Sin embargo, se podría pensar que esto falla en cuanto se celebran elecciones y es necesario decantarse por un “viejo partido” u otro. No. Está calculado. La clave del triunfo pasa por ofrecer el apoyo parlamentario con un programa que retuerza la mano al gobernante, al tiempo que se mantiene el discurso de oposición, e incluso se vota con los otros partidos aquello que haga falta. Es la política del palo y la zanahoria: lleva al gobierno donde quiere al tiempo que lo debilita a golpes.
¿Cómo se debilita al gobierno, y en especial a éste del PP? Con una crítica feroz contra las personas y su política donde más duele: la corrupción y los complejos. Me refiero a la equivocada estrategia popular del “perfil bajo”, de creer que, sin meter ruido, dejando las tertulias televisivas a la oposición, poniendo la otra mejilla, y luego la otra, el pecho, la espalda y lo que haga falta, sin defender nada que parezca de derechas o constitucional, iban a aguantar con la portería a cero.

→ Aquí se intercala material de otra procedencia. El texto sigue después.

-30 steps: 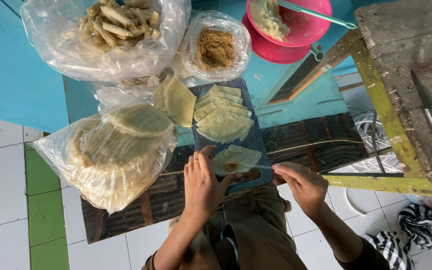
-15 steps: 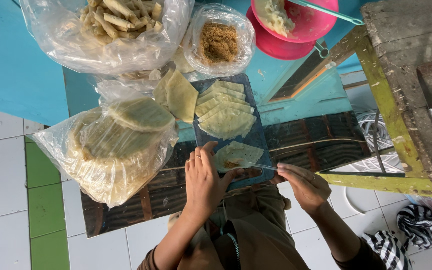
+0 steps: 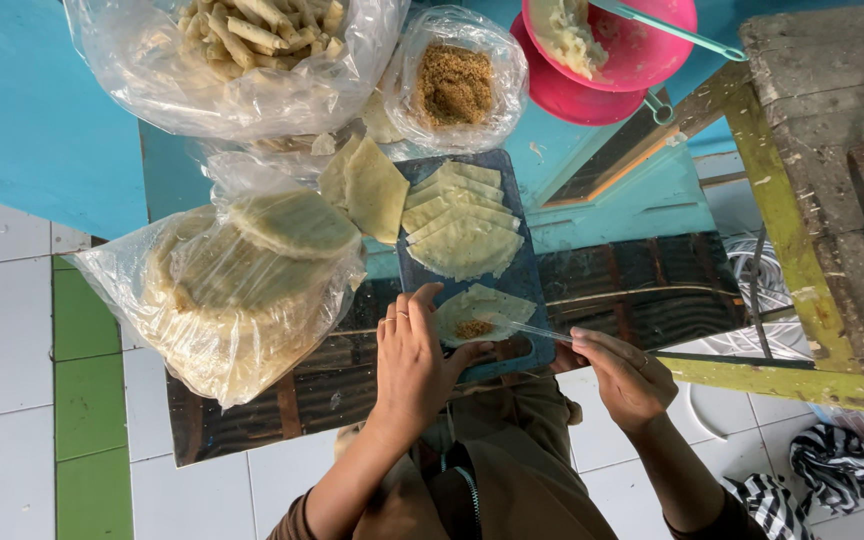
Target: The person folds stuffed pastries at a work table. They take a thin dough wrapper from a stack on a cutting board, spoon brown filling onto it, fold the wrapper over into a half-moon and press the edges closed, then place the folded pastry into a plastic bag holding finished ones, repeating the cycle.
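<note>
We see the left hand [image 3: 414, 362] lying half open, fingers steadying a thin pale wrapper [image 3: 477, 312] with brown filling [image 3: 473, 328] at the near end of a dark blue board [image 3: 527, 270]. The right hand [image 3: 627, 378], at three o'clock from the wrapper, is closed around a clear plastic spoon [image 3: 537, 331] whose tip reaches the filling. Folded wrappers [image 3: 464, 228] lie at twelve o'clock.
</note>
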Motion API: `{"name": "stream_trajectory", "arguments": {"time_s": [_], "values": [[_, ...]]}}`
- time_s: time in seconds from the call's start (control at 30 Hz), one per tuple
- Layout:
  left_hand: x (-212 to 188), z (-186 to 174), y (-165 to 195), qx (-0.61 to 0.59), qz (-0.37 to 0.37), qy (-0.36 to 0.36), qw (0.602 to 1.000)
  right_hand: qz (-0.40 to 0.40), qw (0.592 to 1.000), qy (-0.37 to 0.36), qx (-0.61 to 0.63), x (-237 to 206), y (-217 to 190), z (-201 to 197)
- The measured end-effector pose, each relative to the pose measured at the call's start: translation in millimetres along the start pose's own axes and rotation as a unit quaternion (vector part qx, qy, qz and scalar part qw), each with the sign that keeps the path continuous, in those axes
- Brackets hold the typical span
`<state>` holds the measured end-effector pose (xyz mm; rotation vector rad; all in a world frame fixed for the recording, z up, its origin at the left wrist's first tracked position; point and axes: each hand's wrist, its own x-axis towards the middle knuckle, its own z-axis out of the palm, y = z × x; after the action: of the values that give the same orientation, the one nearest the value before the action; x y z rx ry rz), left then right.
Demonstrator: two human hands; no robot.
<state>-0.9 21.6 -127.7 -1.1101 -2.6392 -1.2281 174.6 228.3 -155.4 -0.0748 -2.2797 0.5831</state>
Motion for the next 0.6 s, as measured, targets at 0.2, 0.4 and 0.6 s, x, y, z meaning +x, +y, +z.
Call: {"name": "stream_trajectory", "arguments": {"time_s": [0.2,0.4,0.6], "values": [[-1,0,-2,-0.001,-0.002,-0.013,1.000,-0.053,0.999,-0.007,-0.006,1,-6,-8],[-2,0,-4,-0.031,-0.004,-0.014,0.999,0.142,0.981,0.025,0.126,-1,-11,-1],[-5,-3,-10,-0.056,0.015,-0.023,0.998,0.370,0.876,-0.016,0.310,2,-2,1]]}}
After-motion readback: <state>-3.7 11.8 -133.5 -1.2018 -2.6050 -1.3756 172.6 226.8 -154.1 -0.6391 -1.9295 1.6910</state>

Ciudadanos tiene un discurso de orden que ya quisiera para sí el PP porque es el que quieren oír los huérfanos del centro-derecha, como se ha visto en el caso de Cataluña. Porque los jóvenes que pueblan las filas de la organización de Rivera son del perfil de los que hace dos décadas, y menos, ingresaban en Nuevas Generaciones. Porque su socialdemocracia aseada es la que encaja con ese elector que pide buena gestión sin robar, y sin las pamplinas de la izquierda. Porque su dominio de la telegenia y la retórica, el manejo de los medios y la comunicación, son palabras mayores para un partido que cree que la política es gestionar.
Decía Ortega en su famoso discurso sobre la nueva política, allá por 1914, que para que las ideas triunfen deben ser “plenamente queridas, sin reservas, sin escepticismo”, capaces de hinchar “totalmente el volumen de los corazones”. Y para eso sus predicadores debían tener una imagen moral intachable, ser de verbo grandilocuente, cabeza repeinada, que dejaran a su paso una estela de olor a Heno de Pravia y a regeneración necesaria. Hoy, a eso lo llamamos “marketing”, y es preciso confesar que Ciudadanos, con su palo y su zanahoria, lo ha bordado.